In the symposium it was noted that research is underway to investigate the factors that may be driving the increase, but more regular national sexual behaviour surveys in adults are needed. Meanwhile, there needs to be greater awareness raised among sexually active heterosexual people in urban areas aged up to 40 years about gonorrhoea, and getting tested if they have a new sexual partner or a risk exposure.

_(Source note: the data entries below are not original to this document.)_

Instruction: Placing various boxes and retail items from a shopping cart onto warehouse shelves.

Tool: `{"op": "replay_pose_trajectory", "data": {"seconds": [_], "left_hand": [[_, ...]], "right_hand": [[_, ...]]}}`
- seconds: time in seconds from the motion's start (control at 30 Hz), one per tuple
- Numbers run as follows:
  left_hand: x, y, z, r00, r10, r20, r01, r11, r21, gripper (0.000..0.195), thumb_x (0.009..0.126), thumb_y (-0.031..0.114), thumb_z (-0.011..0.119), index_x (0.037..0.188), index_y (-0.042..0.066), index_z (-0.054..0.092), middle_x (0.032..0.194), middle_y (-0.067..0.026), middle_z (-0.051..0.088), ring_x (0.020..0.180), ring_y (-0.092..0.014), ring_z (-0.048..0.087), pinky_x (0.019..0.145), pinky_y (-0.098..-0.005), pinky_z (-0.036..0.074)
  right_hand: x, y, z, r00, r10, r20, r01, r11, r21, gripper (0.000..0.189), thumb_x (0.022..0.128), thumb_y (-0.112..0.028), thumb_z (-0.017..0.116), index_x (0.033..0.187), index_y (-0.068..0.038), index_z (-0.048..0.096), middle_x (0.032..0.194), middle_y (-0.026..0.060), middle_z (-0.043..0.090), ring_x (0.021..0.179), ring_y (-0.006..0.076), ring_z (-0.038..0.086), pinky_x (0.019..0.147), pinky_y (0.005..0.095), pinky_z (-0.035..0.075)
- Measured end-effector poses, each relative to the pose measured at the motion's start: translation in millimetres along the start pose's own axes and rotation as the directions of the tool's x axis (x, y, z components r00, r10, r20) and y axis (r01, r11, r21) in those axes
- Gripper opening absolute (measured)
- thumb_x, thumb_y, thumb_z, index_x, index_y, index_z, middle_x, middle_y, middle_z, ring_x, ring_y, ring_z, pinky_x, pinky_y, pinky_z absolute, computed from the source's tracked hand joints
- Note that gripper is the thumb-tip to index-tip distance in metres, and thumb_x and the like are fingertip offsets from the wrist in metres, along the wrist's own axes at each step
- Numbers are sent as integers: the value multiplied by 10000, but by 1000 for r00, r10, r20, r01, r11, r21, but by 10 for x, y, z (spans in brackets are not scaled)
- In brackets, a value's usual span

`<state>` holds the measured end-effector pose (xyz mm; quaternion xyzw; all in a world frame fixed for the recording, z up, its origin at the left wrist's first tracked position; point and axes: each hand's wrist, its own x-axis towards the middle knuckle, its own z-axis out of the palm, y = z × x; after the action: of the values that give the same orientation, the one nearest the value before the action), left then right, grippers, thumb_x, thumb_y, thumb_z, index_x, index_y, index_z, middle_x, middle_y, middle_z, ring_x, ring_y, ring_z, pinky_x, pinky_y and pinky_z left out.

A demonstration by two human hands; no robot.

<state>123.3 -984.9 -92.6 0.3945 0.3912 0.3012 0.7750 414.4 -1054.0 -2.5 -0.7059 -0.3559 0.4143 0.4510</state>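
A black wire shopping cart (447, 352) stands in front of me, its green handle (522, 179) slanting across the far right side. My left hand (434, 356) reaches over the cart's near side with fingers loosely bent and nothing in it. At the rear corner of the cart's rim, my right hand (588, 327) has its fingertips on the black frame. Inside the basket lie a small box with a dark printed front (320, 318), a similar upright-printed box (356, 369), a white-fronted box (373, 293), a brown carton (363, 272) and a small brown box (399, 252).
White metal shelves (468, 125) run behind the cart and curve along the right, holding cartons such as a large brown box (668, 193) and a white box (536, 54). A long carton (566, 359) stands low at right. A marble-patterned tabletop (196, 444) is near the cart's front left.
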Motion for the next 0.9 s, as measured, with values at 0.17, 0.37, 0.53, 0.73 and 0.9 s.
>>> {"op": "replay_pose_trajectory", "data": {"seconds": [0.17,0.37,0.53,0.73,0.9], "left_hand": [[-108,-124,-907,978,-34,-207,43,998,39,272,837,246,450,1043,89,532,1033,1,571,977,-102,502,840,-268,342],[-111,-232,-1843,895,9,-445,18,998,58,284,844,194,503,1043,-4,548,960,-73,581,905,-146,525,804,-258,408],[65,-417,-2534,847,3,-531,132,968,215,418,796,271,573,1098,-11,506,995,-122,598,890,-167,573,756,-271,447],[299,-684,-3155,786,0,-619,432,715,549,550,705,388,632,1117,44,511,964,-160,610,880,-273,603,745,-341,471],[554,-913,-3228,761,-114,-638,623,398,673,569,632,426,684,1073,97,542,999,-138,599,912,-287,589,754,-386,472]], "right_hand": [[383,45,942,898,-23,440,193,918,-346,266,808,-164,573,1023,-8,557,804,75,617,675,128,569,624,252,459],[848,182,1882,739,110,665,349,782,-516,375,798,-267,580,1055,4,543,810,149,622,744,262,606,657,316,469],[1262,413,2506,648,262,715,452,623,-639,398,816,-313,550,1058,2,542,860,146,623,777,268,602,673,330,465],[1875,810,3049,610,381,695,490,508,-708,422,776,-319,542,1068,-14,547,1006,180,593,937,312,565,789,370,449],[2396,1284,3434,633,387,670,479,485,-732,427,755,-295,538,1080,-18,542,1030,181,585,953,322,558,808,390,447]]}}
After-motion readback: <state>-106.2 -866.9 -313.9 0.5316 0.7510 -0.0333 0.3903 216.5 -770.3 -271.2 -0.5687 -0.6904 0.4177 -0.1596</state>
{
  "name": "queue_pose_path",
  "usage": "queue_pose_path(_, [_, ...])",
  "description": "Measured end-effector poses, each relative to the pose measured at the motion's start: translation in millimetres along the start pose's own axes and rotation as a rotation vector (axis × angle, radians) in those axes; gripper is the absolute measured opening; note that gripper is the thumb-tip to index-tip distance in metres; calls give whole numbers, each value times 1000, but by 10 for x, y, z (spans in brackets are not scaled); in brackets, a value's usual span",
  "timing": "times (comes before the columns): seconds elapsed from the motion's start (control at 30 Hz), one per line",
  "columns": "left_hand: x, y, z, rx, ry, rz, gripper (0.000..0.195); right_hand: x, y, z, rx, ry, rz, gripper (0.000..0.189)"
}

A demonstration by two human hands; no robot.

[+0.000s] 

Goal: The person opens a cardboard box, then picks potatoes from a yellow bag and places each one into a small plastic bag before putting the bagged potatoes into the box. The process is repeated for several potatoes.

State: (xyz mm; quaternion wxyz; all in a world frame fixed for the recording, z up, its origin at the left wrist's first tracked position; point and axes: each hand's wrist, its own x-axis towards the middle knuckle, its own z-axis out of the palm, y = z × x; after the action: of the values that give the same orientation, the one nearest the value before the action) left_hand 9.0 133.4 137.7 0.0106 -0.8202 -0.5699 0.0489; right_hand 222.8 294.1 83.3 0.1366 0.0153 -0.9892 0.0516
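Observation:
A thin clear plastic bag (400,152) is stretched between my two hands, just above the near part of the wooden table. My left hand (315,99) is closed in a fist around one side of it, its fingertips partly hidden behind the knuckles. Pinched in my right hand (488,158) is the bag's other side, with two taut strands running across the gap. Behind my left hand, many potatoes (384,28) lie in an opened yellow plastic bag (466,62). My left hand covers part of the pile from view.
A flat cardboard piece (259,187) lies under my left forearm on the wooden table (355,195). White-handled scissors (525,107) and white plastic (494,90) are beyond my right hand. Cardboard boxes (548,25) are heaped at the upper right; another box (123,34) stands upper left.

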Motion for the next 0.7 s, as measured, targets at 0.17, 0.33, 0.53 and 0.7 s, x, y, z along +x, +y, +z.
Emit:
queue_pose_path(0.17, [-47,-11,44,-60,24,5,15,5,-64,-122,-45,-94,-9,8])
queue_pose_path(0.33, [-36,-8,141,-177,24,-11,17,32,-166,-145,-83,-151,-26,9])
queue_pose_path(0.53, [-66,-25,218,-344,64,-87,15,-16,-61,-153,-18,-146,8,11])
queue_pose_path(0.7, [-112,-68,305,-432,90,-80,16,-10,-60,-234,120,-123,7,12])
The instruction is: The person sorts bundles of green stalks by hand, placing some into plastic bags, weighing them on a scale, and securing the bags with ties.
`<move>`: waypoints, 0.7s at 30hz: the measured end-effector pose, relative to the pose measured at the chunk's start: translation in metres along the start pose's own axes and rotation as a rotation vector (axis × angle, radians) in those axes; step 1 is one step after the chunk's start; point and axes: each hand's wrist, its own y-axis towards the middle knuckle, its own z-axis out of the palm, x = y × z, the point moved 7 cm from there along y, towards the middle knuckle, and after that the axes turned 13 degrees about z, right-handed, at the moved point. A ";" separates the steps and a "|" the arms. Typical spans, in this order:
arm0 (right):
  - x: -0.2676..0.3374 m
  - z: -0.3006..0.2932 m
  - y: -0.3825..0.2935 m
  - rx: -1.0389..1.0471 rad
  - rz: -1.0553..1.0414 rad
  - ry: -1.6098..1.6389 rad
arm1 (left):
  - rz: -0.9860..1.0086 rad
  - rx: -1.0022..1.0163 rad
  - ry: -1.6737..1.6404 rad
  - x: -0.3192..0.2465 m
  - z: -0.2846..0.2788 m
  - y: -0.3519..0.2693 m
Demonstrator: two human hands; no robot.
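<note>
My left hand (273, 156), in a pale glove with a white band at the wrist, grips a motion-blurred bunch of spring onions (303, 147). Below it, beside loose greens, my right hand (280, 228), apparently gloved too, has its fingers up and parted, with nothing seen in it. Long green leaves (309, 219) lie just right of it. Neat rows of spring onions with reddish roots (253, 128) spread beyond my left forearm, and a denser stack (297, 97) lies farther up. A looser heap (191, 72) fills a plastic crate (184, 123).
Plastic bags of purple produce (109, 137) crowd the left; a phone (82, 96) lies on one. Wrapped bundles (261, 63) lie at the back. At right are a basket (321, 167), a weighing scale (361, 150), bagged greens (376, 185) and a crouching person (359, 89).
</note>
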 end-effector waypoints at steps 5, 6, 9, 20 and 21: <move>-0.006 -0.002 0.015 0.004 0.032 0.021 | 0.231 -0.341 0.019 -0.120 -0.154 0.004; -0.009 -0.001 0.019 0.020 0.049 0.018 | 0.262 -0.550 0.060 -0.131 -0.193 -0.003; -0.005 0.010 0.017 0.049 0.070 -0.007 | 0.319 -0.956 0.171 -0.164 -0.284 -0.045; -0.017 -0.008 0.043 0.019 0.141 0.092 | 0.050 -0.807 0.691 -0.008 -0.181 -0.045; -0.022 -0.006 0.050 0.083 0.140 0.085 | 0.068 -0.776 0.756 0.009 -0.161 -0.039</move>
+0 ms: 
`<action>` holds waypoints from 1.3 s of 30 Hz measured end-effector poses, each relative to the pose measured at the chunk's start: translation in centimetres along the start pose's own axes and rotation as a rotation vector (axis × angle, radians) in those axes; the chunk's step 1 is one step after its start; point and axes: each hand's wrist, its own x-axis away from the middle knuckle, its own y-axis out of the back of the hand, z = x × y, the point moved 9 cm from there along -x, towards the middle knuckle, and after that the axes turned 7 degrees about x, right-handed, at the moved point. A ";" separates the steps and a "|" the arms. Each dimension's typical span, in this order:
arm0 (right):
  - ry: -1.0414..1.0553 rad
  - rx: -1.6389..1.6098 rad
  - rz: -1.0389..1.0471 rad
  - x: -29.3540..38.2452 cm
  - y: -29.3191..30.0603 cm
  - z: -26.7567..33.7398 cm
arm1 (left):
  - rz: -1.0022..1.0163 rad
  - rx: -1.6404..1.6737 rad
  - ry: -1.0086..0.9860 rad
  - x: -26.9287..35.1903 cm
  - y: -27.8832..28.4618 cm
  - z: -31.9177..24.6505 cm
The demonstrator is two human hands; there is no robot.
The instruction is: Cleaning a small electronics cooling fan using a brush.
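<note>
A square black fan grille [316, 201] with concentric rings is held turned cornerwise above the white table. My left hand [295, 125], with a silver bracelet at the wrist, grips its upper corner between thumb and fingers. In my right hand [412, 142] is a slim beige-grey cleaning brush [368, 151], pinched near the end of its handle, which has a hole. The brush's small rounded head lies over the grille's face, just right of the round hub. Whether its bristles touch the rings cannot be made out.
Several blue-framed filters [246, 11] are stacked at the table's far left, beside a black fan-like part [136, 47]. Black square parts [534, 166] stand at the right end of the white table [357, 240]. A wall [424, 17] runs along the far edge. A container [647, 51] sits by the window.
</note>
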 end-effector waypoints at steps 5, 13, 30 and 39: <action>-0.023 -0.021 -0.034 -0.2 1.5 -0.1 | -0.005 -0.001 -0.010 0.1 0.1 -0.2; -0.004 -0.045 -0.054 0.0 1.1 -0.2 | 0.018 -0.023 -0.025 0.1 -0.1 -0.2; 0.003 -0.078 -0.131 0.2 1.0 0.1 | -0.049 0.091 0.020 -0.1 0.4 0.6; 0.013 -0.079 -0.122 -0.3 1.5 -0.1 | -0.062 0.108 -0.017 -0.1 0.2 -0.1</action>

Clinicians should be offering testing, as well as recommending that partners be treated, and websites such as “let them know” can help patients to notify partners if they have been diagnosed with an STI.
It is important to note that although the rise in gonorrhoea in recent years has been greatest in heterosexual people in urban areas, it has increased from a low base, and health promotion, testing and treatment initiatives should continue to be sustained and enhanced in men who have sex with men, Aboriginal and Torres Strait Islander people, especially those in rural and remote locations, and other priority populations in Australia.
Deborah Bateson is Medical Director of Family Planning NSW and Clinical Associate Professor in the Discipline of Obstetrics, Gynaecology and Neonatology at the University of Sydney. Deborah was Co-chair of the Australasian Sexual Health Alliance (2016-2017).
She writes on behalf of Dr Christopher Bourne, Dr Eric Chow, Dr Praveena Gunaratnam, and Professor Rebecca Guy.